**Exercise aim**
Extract the run of lines that starts at the top of the records below and ends at the line with "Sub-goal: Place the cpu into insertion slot", keeping both ends and excluding pictures.

**Record extracts**
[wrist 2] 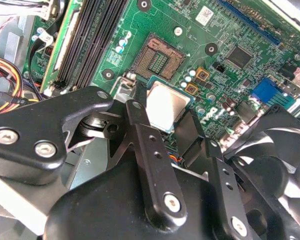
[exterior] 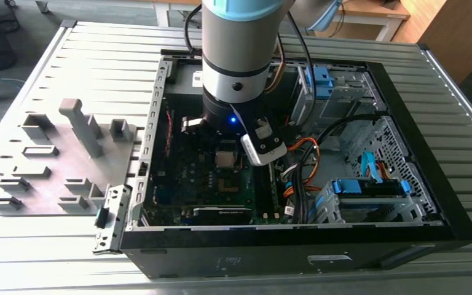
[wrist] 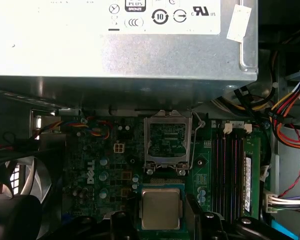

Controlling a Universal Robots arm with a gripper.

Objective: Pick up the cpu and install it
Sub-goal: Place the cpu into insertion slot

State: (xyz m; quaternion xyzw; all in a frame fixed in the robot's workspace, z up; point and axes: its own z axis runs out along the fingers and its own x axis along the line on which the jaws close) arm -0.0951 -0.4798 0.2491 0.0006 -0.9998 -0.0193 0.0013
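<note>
The cpu [wrist 2: 165, 104] is sitting between the fingers [wrist 2: 140, 130] of the gripper [wrist 2: 164, 119], which is clamping it by two opposite edges. It is hanging over the motherboard [wrist 2: 230, 30], just beside the open socket [wrist 2: 157, 60]. For a sound seating, keep the chip level, with its edges parallel to the socket frame. The chip is hiding the pad contact faces, and its underside and orientation mark cannot be made out.

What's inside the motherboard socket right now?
The socket shows only bare contacts, no chip. The cpu, held in the gripper, hides the board beneath it.
</note>
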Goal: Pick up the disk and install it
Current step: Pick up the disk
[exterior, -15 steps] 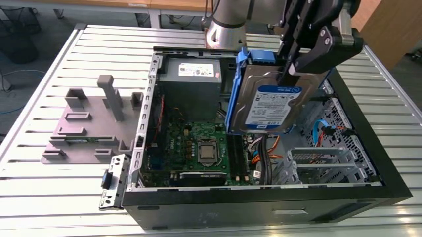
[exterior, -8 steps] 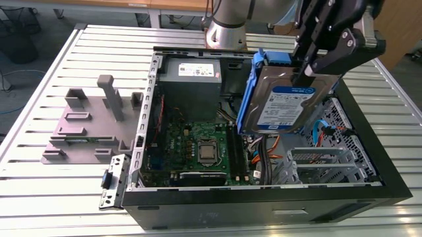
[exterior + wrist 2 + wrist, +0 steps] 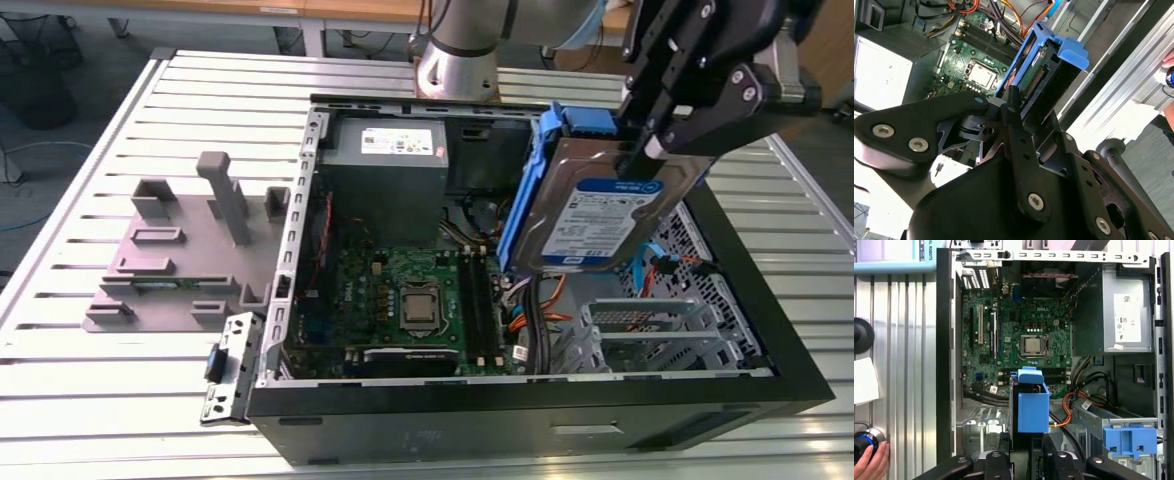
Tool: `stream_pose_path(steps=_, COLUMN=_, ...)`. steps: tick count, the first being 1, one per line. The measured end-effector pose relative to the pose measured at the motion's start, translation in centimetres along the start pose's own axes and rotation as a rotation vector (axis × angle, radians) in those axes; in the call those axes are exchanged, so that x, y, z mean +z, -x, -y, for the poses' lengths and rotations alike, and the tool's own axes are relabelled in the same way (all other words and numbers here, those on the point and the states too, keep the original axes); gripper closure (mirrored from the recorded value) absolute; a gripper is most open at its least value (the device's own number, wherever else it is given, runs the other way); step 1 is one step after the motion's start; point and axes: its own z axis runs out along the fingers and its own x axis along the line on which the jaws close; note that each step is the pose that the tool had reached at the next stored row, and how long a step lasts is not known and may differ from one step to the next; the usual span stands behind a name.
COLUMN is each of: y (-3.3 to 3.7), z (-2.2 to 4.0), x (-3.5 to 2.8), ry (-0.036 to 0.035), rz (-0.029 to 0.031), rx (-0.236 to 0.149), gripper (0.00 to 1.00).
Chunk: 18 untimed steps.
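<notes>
Gripper (image 3: 649, 150) jaws clamped on the disk (image 3: 603, 215), held tilted over the open PC case (image 3: 534, 410). Mobo (image 3: 387, 290) lies inside, twd the exterior view's left.

Was built of matte black angular plates and links at the gripper (image 3: 1004, 101), fastened with round silver screws (image 3: 918, 145). Showed a smooth silver-grey cylindrical arm segment (image 3: 458, 65) with a darker ring.
</notes>
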Motion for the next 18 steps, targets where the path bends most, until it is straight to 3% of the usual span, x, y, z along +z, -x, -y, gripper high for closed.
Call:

**Response for this exercise**
[wrist 2] 
[exterior] 
[wrist] 

Controlling a Universal Robots arm with a gripper.

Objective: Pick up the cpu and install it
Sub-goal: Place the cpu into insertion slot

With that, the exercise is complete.